Tom Hardy originally had your role, but he had to drop out to finish “The Revenant.” How did you get the part?
I was following this project very jealously from the sidelines. All these new cast members were being added, and nobody was calling me. Then I heard about Tommy dropping out. My reps called me and said they’d set up a meeting for me with [director] David Ayer. We sat down in a bar in Toronto and we hit it off. We understood where we were coming from.
In the audition, we just hit it off. The room was gelling. He proved he was an actor’s director. I come from the theater initially, so I respond very well to getting stuff thrown at you. It helps me show what I can do.
How did you prepare?
The first thing David told me was “get big.” So I did that. I gained 35 pounds in three months. Trained a lot. Ate a lot. I did gain a little too much on the belly, so I had to lose that.
I became close with our military advisers on the film. Two of them were former Navy SEALS who went on to become CIA operators. These guys were real life Rick Flags. We went through intense training. We’d go out in the woods and backpack with 50 pounds. They wanted to drain me physically and deprive me of sleep. For 60 hours we’d be doing these workouts. They’d show me videos of cartel beheadings and torture. The most awful things I’ve ever seen. The whole thing culminated with this six-hour exercise where they’d take over this abandoned meat locker — like this underground maze. They enlisted 15 to 20 Canadian military guys. We did these scenarios. Like hostage situations. We’d use blanks, but it was still crazy.
They showed me how you shoot or enter rooms. The most important part was the attitude. This guy isn’t just a top tier operator. He is a commander.
Did Jared Leto stay in character as the Joker throughout the shoot?
Yeah, he sure did. It was amazing to watch him work. I knew Jared before. I knew him personally. But I didn’t see that guy throughout the whole shoot. I met Mr. J. a couple of times. He was magnetic. He pulled off an amazing performance. The commitment and the concentration that he had was inspiring to watch.
He sent me some presents. He sent me a couple of used condoms. A couple of dildos. Some anal beads. Someone asked me, “Did you send him any presents back?” I’m like, “when someone sends you a used condom, I don’t want to play anymore. I don’t like your game, and I don’t want to play.”
Did the cast bond?
It was pretty much a love fest.
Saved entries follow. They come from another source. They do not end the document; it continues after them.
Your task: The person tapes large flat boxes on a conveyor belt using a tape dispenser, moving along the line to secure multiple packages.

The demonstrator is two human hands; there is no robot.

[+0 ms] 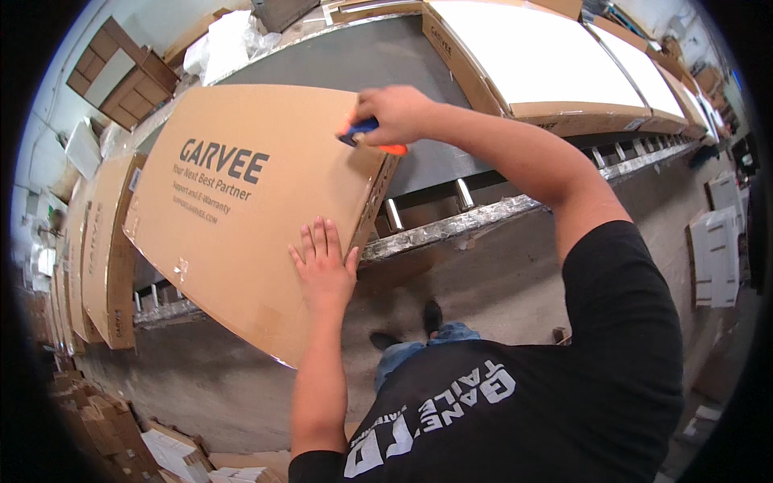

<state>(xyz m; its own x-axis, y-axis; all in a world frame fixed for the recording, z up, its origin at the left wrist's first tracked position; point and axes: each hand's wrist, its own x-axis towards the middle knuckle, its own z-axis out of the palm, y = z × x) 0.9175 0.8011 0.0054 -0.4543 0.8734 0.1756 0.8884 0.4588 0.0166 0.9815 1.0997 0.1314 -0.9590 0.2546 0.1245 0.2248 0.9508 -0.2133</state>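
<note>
Brown corrugated cardboard makes up the big flat box (pixel 241 201), which lies with its far part on the dark conveyor belt (pixel 354 60) while its near corner juts out past the metal rollers (pixel 463 193) over the concrete floor (pixel 499 282). The left hand (pixel 324 262) is spread flat, fingers together, palm pressed on the top face near the box's right edge. The right hand (pixel 394 113) is wrapped around a blue and orange cutter (pixel 366 135) held at the far right corner of the box. The box looks stiff and broad but thin, probably awkward rather than crushing in weight; its smooth face gives little grip, so the edges and corners seem the better places to hold, and the overhanging part could tip if pressed hard. More boxes stand open on the belt (pixel 564 80) and on edge at the left (pixel 105 241).
</note>
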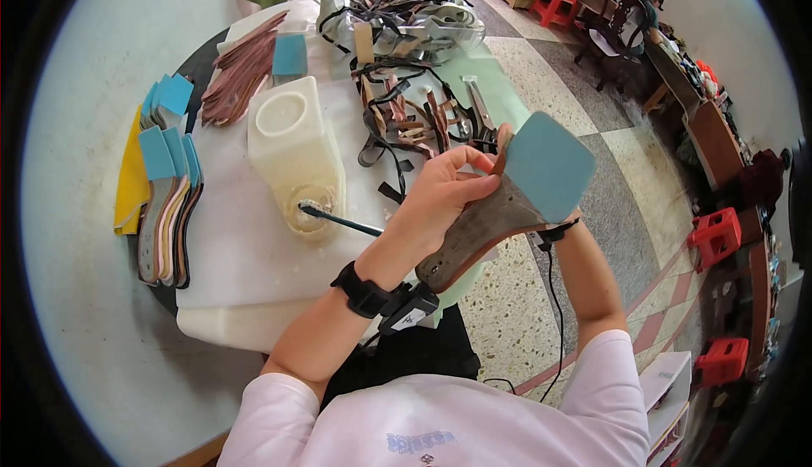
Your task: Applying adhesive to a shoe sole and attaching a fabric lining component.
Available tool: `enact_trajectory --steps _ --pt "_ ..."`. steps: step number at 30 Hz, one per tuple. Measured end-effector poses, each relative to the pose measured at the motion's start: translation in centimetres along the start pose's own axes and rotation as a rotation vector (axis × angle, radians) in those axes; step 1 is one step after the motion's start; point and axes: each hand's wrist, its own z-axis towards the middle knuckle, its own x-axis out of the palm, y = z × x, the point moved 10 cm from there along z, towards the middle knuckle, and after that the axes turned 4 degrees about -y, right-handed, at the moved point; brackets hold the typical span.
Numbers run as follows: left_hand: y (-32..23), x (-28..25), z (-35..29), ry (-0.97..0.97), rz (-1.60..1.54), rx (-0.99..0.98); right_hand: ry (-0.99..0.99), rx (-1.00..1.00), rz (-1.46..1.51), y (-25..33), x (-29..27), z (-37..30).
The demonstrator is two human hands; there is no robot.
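Shoe-making bench, seen from above: a worker holds a shoe sole (507,205) up off the table, toe w/ its blue insole face tilted to the right, grey-brown heel end pointing down toward the lap. Left hand (440,192) is closed over the sole's near edge, fingers curled across the waist, apparently pressing or smoothing a layer down. Right hand (568,226) sits behind the sole and is mostly hidden; it seems to prop the piece from beneath, but whether it's clenched can't be told. Both wrists carry black bands w/ a cable.

Step looks like mid-assembly: seating or checking a part by hand. Next move prob. calls for a firm hold on the sole and a free hand for a strap or tool.

Further off, at the white table's near edge (254,315), a cream plastic jug (292,150) lies w/ a dark brush handle (338,220) in it. A fan of finished soles (165,205) lies at the left edge; tangled straps (414,120) mid-table; a clear tub of straps (414,14) at the far edge.
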Motion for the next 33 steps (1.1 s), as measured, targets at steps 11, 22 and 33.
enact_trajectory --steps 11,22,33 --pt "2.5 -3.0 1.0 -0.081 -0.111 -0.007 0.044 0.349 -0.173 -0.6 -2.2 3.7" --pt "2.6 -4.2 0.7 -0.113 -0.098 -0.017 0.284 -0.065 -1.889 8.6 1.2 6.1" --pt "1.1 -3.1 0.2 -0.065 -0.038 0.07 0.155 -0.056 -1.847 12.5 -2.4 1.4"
When you look at what Jared did, sort of setting himself apart, it’s undeniable that concentration gets results. You look at what Daniel Day-Lewis does and it’s the same thing. The detail of his work and the amount of time he spent practicing with the character. It’s just awesome.
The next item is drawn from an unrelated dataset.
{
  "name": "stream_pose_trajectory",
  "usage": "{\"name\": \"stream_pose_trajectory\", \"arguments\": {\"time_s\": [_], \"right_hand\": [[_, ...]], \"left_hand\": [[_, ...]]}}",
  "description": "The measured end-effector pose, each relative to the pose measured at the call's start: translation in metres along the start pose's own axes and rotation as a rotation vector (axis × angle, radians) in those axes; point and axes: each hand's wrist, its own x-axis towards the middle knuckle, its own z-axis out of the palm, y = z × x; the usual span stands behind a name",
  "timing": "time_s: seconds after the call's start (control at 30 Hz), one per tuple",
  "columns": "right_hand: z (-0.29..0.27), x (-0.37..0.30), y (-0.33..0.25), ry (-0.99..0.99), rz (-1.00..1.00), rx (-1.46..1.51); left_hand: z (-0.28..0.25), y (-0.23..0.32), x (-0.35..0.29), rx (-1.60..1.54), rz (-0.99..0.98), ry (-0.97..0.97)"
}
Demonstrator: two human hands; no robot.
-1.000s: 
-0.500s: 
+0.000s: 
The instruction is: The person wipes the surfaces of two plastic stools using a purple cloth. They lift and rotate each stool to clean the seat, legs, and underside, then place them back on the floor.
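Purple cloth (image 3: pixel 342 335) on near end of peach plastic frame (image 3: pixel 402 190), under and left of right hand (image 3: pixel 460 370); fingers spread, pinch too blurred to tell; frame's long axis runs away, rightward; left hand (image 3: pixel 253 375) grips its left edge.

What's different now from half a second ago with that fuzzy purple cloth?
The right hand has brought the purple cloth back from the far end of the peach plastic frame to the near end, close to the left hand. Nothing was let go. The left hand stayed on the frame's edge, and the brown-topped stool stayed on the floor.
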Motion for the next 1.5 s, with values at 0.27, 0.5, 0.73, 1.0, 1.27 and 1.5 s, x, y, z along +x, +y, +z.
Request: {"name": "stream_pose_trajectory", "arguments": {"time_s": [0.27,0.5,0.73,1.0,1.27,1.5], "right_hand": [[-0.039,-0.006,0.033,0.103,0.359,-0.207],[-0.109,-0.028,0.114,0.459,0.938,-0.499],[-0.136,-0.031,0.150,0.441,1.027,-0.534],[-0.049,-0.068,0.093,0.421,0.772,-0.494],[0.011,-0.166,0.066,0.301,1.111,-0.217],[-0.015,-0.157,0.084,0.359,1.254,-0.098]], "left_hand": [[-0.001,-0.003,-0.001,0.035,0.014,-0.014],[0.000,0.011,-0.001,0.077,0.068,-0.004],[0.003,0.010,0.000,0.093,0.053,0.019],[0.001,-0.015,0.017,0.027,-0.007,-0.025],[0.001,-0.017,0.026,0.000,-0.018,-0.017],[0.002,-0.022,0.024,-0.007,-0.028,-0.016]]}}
What I think you lose with working in that way is the creativity of the ensemble. You have all these artists, these great artists together, and when you are social and when you are playing around, there’s a sense of humor that you can build together. You understand each other’s idiosyncrasies. Even if there’s a contentious relationship between your characters, there’s a humor that you can put into things. You can build comedy into those relationships. That’s what we were after with the squad.
I heard you all got tattoos together?
Yes. That was a great life decision.
Are you signed for more “Suicide Squad” sequels? Will Rick Flag appear in other DC Comics movies?
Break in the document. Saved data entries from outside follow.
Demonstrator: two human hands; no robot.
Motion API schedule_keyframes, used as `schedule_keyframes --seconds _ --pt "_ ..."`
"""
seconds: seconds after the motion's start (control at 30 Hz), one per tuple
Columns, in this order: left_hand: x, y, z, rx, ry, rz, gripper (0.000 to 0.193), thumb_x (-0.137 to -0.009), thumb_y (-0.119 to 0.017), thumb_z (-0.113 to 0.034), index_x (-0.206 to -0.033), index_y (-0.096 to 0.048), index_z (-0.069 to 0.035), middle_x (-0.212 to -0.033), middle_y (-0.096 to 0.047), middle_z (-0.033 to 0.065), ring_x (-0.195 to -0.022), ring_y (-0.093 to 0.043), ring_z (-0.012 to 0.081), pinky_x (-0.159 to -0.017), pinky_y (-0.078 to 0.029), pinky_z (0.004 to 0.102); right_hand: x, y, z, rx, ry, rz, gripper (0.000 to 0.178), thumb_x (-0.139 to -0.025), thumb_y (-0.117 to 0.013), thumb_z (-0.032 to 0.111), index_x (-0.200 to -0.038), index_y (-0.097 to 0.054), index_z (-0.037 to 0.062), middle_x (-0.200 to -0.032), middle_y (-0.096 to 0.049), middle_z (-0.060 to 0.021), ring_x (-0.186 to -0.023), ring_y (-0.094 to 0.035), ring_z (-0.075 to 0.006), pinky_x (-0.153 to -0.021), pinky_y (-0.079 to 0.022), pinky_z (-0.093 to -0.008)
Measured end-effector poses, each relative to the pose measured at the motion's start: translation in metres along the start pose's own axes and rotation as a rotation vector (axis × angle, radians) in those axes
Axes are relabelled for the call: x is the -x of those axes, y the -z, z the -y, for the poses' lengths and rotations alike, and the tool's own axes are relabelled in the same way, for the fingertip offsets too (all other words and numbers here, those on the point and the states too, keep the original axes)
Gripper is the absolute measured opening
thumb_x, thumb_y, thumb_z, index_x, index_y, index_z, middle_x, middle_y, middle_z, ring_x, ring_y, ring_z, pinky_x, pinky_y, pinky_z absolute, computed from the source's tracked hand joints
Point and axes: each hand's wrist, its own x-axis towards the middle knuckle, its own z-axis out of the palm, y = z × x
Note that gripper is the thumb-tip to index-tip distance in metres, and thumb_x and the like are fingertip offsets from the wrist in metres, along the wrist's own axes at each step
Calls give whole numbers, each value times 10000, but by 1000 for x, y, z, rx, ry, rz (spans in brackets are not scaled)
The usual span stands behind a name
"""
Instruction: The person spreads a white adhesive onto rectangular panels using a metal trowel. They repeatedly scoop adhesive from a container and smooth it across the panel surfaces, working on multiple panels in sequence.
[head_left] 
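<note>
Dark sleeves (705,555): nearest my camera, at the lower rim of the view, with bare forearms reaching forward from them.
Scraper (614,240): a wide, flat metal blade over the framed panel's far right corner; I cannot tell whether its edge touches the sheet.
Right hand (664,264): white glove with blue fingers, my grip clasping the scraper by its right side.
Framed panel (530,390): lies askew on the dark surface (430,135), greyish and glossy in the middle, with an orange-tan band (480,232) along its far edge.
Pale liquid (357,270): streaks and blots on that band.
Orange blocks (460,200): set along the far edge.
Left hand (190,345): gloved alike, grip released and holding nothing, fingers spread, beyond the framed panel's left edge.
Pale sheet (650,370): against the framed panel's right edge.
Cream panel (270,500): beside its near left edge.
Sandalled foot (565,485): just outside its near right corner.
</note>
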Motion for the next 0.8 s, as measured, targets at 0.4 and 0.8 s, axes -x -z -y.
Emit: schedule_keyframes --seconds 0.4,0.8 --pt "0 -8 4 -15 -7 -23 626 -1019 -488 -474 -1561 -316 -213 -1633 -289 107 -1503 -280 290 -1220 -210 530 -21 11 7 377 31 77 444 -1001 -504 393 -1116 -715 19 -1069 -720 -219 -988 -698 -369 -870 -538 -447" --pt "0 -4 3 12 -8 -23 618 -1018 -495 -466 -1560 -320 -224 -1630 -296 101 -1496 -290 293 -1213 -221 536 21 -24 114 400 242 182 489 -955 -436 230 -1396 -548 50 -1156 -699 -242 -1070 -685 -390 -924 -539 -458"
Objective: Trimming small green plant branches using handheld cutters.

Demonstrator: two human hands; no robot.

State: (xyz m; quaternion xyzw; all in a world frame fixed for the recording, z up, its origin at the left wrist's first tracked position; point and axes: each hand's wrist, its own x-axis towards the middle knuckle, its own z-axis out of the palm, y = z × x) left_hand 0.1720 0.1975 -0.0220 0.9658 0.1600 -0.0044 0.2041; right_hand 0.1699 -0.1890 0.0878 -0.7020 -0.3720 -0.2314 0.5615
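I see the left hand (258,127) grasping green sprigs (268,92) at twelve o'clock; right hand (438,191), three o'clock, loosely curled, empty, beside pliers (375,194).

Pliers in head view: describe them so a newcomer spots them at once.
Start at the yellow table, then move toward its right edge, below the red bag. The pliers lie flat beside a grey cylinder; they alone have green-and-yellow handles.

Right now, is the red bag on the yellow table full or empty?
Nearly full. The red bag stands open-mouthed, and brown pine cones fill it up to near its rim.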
We’ll see. Maybe we’ll make more “Suicide Squad” movies. Who knows? The audience will decide.
If there’s like military involved in one of the other films than maybe they’ll call me. You can definitely see how Amanda Waller [the government agent played by Viola Davis] has a place in the other films. Maybe I’ll tag along with her.
There were reportedly a lot of re-shoots to fix the tone of the film and make it funnier. Was that true?
No. We did 95% action. It was just added action. That was a constructed narrative. It surprised me that it gets traction with people who should understand the film business better. Any film with a $125 or $135 million budget always has a block of re-shoots. Some do a week and some do a full month. It’s built into it. When you do a regular film the editor and the director will put together the movie and think, “Oh man, if we just had a little beat. It would elevate that.” But they have to work around it and work with what they have. On these big films they always have the luxury of going back and getting that beat and elevating it even more.
We’re all scheduled for a re-shoot period before we start the film. They put so much money into the shooting of these films and the marketing that to them it’s always worth getting it right.
Have you seen your “Suicide Squad” action figure yet?
I’m pretty much a veteran in the action figure game. I got my “RoboCop.” I got my “Suicide Squad.” It’s what I do.
You seem to do a lot of different types of projects. Indie films, television, big budget adventures. Do you fear typecasting?
That’s the main challenge. I try to do as many roles as I can. My favorite actors play very different kinds of parts. If I were ever to be so lucky to have an audience that was anticipating a film that I was going to do, I would love for them to have a feeling when my film was coming out to be thinking, “I wonder what he’s going to do with this role.”